## Exercise instructions
The word "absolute" occurs in some of the lines below; copy each of those lines.

(Records excerpted from a collection)
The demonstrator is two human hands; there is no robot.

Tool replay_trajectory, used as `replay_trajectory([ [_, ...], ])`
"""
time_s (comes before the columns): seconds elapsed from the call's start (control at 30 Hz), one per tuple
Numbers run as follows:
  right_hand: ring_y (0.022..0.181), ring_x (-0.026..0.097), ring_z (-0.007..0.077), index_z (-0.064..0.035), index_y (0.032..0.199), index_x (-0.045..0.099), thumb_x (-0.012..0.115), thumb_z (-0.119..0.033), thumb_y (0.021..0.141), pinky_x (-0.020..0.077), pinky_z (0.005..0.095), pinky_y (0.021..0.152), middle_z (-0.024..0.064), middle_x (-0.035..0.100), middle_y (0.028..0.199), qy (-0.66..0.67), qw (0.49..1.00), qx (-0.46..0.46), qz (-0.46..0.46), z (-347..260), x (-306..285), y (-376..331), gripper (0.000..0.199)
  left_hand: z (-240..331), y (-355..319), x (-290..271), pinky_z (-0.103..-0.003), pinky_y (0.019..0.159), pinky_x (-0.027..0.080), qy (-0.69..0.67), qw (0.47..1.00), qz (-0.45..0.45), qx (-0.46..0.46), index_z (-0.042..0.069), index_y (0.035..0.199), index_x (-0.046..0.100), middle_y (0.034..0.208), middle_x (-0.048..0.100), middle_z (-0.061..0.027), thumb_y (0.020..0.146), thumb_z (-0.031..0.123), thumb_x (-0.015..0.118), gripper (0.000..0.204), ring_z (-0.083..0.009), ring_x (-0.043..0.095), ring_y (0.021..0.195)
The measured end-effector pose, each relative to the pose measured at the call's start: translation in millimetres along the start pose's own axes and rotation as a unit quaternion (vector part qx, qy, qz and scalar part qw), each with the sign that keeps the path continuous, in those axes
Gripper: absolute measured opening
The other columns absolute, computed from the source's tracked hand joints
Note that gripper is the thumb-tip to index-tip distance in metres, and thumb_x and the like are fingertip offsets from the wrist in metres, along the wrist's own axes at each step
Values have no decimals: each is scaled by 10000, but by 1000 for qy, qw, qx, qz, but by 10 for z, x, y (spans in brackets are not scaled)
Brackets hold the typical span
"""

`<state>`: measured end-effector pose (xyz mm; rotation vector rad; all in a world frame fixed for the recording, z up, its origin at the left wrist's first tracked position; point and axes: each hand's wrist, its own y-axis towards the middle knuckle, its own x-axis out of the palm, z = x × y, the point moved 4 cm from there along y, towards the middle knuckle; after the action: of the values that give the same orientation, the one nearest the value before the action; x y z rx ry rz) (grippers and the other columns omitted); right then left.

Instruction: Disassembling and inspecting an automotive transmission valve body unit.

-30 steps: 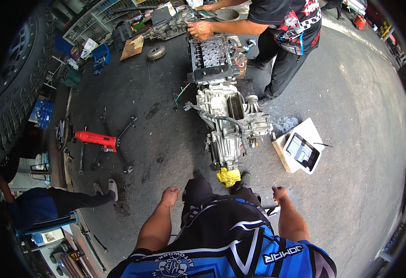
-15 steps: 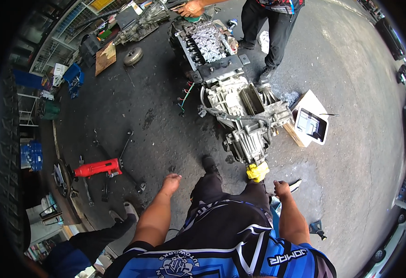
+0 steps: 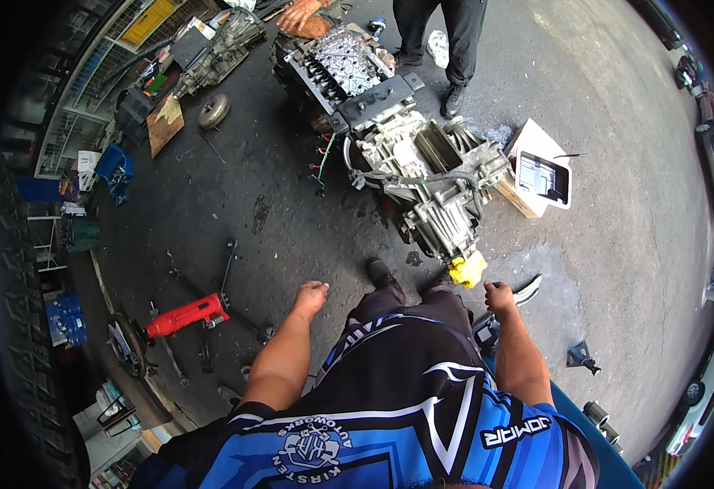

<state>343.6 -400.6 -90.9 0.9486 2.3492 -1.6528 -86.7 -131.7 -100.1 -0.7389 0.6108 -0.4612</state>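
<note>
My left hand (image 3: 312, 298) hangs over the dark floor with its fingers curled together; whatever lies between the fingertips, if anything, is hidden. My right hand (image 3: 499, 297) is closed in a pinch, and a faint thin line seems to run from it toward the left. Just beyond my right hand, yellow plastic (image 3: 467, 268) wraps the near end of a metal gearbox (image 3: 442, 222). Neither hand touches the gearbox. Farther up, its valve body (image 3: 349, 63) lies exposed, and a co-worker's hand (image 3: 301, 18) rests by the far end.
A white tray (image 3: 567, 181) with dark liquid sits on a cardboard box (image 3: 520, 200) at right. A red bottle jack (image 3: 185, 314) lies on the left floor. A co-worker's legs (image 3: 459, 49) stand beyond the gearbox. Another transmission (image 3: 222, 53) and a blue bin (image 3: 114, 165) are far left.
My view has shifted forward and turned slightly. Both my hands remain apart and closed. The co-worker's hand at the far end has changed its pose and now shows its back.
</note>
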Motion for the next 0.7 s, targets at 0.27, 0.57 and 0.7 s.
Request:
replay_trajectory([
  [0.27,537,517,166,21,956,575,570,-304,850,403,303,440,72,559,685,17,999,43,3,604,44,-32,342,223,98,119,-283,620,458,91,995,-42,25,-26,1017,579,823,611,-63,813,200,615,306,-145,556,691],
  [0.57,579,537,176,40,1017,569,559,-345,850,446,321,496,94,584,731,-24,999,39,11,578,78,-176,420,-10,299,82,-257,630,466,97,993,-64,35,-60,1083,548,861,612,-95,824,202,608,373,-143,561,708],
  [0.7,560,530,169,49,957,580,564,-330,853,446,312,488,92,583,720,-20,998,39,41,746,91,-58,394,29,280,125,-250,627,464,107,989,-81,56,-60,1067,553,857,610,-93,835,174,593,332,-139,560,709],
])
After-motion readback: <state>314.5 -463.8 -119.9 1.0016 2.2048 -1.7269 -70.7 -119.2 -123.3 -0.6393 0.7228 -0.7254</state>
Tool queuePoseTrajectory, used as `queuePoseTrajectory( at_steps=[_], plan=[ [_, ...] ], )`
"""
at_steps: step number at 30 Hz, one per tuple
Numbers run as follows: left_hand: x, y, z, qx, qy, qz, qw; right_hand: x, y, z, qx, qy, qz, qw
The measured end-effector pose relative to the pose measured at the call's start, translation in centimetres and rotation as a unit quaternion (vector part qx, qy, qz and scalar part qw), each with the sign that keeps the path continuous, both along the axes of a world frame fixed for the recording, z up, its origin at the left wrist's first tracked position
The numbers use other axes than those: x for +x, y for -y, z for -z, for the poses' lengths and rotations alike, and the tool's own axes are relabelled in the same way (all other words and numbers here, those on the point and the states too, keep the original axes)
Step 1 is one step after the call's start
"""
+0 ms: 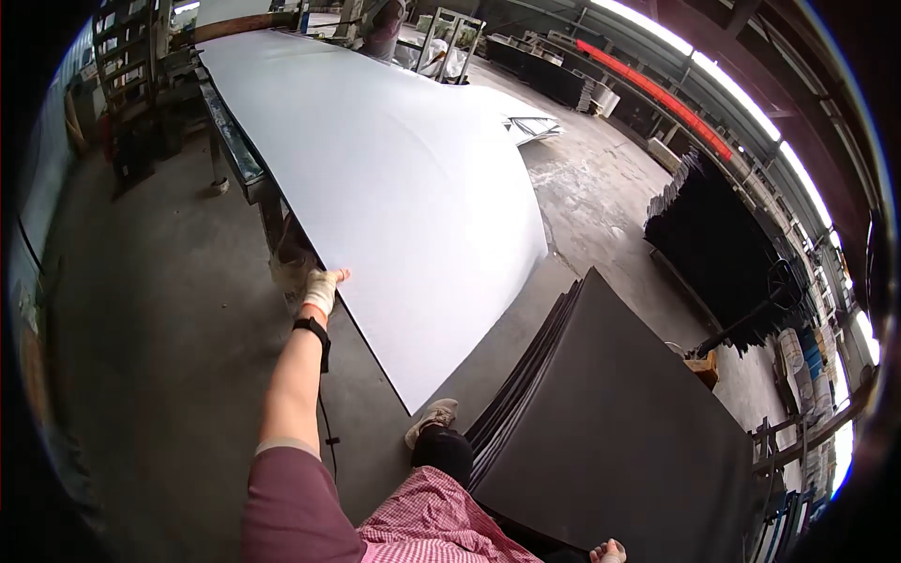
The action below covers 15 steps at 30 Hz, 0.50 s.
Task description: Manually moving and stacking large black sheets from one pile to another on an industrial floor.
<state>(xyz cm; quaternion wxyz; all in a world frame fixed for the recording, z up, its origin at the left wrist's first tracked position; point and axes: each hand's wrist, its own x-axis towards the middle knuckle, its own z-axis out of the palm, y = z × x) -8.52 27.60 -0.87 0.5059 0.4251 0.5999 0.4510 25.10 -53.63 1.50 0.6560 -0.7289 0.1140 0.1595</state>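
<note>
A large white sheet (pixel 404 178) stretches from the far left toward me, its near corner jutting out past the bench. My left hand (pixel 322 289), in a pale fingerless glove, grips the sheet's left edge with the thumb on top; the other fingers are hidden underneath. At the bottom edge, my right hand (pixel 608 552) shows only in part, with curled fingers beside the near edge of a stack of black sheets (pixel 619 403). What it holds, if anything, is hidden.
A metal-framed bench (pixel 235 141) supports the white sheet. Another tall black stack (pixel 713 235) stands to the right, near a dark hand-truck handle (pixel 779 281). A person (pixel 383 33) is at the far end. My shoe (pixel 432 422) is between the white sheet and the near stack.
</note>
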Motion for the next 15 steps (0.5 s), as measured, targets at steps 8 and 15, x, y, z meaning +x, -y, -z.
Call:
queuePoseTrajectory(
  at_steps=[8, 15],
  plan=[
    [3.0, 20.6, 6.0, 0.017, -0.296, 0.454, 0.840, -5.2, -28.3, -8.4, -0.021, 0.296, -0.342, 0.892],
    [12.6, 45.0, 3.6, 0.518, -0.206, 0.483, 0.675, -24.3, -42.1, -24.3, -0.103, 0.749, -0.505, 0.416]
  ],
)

## Solved exercise
Gripper: absolute measured opening
The other columns absolute, computed from the source's tracked hand joints

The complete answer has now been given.